▸ What you should do:
Down to the last line, the material below should be reproduced exactly.

▸ Dataset section:
________
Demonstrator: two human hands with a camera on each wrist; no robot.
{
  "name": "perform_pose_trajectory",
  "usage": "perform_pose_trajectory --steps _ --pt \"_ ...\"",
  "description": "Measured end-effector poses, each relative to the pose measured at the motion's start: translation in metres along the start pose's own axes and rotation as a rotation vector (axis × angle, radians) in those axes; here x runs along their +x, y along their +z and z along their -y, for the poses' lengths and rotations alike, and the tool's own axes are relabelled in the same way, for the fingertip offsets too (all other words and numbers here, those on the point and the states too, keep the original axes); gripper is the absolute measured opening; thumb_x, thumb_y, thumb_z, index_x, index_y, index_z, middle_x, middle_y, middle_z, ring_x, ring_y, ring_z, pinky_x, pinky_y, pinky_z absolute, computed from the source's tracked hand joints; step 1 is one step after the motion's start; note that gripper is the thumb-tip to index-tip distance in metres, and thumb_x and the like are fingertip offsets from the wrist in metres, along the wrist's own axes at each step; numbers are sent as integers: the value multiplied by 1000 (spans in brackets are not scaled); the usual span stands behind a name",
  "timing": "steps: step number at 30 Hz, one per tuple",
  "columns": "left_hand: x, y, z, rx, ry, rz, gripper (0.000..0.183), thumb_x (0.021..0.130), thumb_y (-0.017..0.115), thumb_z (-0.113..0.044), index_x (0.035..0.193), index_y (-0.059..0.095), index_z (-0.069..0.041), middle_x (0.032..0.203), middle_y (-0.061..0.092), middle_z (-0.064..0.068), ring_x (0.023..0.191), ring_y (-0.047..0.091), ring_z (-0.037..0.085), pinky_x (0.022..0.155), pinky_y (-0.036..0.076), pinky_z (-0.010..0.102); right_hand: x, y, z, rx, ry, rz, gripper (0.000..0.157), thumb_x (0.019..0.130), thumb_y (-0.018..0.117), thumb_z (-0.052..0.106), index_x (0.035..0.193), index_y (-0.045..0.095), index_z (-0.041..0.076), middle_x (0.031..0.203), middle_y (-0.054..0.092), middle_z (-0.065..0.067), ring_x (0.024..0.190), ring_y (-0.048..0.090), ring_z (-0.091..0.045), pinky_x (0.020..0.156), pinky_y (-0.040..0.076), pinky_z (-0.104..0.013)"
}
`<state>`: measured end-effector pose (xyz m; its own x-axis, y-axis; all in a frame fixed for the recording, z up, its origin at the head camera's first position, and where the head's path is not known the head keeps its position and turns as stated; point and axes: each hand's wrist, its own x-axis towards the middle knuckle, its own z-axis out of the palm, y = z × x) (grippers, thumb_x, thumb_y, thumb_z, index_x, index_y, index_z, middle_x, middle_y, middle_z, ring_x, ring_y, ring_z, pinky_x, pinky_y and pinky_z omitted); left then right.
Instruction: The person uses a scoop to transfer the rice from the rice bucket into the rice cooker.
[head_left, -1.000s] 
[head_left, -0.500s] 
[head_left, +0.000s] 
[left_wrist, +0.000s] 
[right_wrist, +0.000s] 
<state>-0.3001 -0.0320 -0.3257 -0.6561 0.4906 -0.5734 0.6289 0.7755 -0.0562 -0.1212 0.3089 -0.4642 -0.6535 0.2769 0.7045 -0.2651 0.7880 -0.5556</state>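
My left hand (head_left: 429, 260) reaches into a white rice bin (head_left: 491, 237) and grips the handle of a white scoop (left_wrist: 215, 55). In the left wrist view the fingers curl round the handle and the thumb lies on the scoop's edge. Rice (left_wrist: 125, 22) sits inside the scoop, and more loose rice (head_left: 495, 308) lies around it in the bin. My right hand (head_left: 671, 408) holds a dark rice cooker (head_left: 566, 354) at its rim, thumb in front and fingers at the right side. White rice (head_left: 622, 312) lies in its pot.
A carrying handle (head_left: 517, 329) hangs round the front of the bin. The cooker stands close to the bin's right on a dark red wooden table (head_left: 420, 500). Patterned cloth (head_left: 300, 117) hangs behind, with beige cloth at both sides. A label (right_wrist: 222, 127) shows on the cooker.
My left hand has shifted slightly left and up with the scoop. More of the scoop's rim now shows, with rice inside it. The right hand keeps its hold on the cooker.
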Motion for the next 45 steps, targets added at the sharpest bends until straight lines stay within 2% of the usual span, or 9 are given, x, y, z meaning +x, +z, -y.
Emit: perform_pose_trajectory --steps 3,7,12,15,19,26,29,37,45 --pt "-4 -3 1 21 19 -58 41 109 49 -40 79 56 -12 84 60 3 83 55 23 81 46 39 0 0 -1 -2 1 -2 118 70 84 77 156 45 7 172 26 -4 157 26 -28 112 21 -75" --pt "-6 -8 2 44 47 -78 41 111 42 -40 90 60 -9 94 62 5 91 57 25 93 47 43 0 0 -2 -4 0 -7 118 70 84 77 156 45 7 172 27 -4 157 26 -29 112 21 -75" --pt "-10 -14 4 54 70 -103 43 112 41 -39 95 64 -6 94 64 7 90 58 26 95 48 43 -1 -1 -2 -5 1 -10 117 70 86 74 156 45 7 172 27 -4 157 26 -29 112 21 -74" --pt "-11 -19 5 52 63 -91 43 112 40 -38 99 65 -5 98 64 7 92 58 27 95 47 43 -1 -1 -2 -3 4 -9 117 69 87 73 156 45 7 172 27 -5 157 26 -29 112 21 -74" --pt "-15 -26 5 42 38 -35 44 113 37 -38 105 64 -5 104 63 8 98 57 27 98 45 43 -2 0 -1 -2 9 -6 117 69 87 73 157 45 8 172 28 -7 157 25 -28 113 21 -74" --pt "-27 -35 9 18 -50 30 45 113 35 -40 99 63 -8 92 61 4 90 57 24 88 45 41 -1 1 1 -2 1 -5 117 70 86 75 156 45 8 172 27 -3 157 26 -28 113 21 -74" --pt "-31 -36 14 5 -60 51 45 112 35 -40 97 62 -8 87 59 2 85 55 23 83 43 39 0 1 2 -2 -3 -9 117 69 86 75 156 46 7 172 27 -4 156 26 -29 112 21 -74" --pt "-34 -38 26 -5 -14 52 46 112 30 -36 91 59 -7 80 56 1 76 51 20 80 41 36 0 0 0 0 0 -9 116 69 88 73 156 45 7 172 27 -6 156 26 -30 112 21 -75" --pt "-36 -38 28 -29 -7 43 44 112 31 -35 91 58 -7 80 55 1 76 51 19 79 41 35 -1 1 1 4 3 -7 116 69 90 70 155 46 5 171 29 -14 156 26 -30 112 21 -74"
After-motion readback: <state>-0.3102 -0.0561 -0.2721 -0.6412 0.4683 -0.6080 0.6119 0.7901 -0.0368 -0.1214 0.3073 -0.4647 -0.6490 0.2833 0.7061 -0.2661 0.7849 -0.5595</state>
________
▸ Finished exercise:
Demonstrator: two human hands with a camera on each wrist; no robot.
{
  "name": "perform_pose_trajectory",
  "usage": "perform_pose_trajectory --steps _ --pt \"_ ...\"",
  "description": "Measured end-effector poses, each relative to the pose measured at the motion's start: translation in metres along the start pose's own axes and rotation as a rotation vector (axis × angle, radians) in those axes; here x runs along their +x, y along their +z and z along their -y, for the poses' lengths and rotations alike, and the tool's own axes are relabelled in the same way, for the fingertip offsets too (all other words and numbers here, those on the point and the states too, keep the original axes); gripper is the absolute measured opening; thumb_x, thumb_y, thumb_z, index_x, index_y, index_z, middle_x, middle_y, middle_z, ring_x, ring_y, ring_z, pinky_x, pinky_y, pinky_z absolute, computed from the source's tracked hand joints; step 1 is one step after the motion's start; note that gripper is the thumb-tip to index-tip distance in metres, and thumb_x and the like are fingertip offsets from the wrist in metres, along the wrist's own axes at each step; numbers are sent as integers: the value multiplied by 1000 (spans in brackets are not scaled); the usual span stands behind a name",
  "timing": "steps: step number at 30 Hz, one per tuple",
  "columns": "left_hand: x, y, z, rx, ry, rz, gripper (0.000..0.183), thumb_x (0.021..0.130), thumb_y (-0.017..0.115), thumb_z (-0.113..0.044), index_x (0.035..0.193), index_y (-0.059..0.095), index_z (-0.069..0.041), middle_x (0.032..0.203), middle_y (-0.061..0.092), middle_z (-0.064..0.068), ring_x (0.023..0.191), ring_y (-0.047..0.091), ring_z (-0.037..0.085), pinky_x (0.022..0.155), pinky_y (-0.036..0.076), pinky_z (-0.010..0.102); right_hand: x, y, z, rx, ry, rz, gripper (0.000..0.157), thumb_x (0.019..0.130), thumb_y (-0.018..0.117), thumb_z (-0.052..0.106), index_x (0.035..0.193), index_y (-0.045..0.095), index_z (-0.041..0.076), middle_x (0.031..0.203), middle_y (-0.054..0.092), middle_z (-0.065..0.067), ring_x (0.024..0.190), ring_y (-0.048..0.090), ring_z (-0.091..0.045), pinky_x (0.020..0.156), pinky_y (-0.040..0.076), pinky_z (-0.104..0.013)"
}
`<state>`: measured end-effector pose (xyz m; its own x-axis, y-axis; all in a frame fixed for the recording, z up, its origin at the head camera's first position, and where the head's path is not known the head keeps its position and turns as stated; point and axes: each hand's wrist, its own x-axis towards the middle knuckle, its own z-axis out of the palm, y = z × x) (grippers, thumb_x, thumb_y, thumb_z, index_x, index_y, index_z, middle_x, middle_y, middle_z, ring_x, ring_y, ring_z, pinky_x, pinky_y and pinky_z omitted); left then right.
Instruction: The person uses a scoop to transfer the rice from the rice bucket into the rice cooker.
[head_left, -1.000s] 
[head_left, -0.500s] 
[head_left, +0.000s] 
[left_wrist, +0.000s] 
[right_wrist, +0.000s] 
<state>-0.3001 -0.0320 -0.3257 -0.6561 0.4906 -0.5734 0.6289 0.7755 -0.0562 -0.1212 0.3089 -0.4642 -0.6535 0.2769 0.7045 -0.2651 0.7880 -0.5556</state>
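My left hand (head_left: 429, 260) reaches into a white rice bin (head_left: 491, 237) and grips the handle of a white scoop (left_wrist: 215, 55). In the left wrist view the fingers curl round the handle and the thumb lies on the scoop's edge. Rice (left_wrist: 125, 22) sits inside the scoop, and more loose rice (head_left: 495, 308) lies around it in the bin. My right hand (head_left: 671, 408) holds a dark rice cooker (head_left: 566, 354) at its rim, thumb in front and fingers at the right side. White rice (head_left: 622, 312) lies in its pot.
A carrying handle (head_left: 517, 329) hangs round the front of the bin. The cooker stands close to the bin's right on a dark red wooden table (head_left: 420, 500). Patterned cloth (head_left: 300, 117) hangs behind, with beige cloth at both sides. A label (right_wrist: 222, 127) shows on the cooker.
My left hand has shifted slightly left and up with the scoop. More of the scoop's rim now shows, with rice inside it. The right hand keeps its hold on the cooker.
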Motion for the next 45 steps, targets added at the sharpest bends until straight lines stay within 2% of the usual span, or 9 are given, x, y, z meaning +x, +z, -y.
Emit: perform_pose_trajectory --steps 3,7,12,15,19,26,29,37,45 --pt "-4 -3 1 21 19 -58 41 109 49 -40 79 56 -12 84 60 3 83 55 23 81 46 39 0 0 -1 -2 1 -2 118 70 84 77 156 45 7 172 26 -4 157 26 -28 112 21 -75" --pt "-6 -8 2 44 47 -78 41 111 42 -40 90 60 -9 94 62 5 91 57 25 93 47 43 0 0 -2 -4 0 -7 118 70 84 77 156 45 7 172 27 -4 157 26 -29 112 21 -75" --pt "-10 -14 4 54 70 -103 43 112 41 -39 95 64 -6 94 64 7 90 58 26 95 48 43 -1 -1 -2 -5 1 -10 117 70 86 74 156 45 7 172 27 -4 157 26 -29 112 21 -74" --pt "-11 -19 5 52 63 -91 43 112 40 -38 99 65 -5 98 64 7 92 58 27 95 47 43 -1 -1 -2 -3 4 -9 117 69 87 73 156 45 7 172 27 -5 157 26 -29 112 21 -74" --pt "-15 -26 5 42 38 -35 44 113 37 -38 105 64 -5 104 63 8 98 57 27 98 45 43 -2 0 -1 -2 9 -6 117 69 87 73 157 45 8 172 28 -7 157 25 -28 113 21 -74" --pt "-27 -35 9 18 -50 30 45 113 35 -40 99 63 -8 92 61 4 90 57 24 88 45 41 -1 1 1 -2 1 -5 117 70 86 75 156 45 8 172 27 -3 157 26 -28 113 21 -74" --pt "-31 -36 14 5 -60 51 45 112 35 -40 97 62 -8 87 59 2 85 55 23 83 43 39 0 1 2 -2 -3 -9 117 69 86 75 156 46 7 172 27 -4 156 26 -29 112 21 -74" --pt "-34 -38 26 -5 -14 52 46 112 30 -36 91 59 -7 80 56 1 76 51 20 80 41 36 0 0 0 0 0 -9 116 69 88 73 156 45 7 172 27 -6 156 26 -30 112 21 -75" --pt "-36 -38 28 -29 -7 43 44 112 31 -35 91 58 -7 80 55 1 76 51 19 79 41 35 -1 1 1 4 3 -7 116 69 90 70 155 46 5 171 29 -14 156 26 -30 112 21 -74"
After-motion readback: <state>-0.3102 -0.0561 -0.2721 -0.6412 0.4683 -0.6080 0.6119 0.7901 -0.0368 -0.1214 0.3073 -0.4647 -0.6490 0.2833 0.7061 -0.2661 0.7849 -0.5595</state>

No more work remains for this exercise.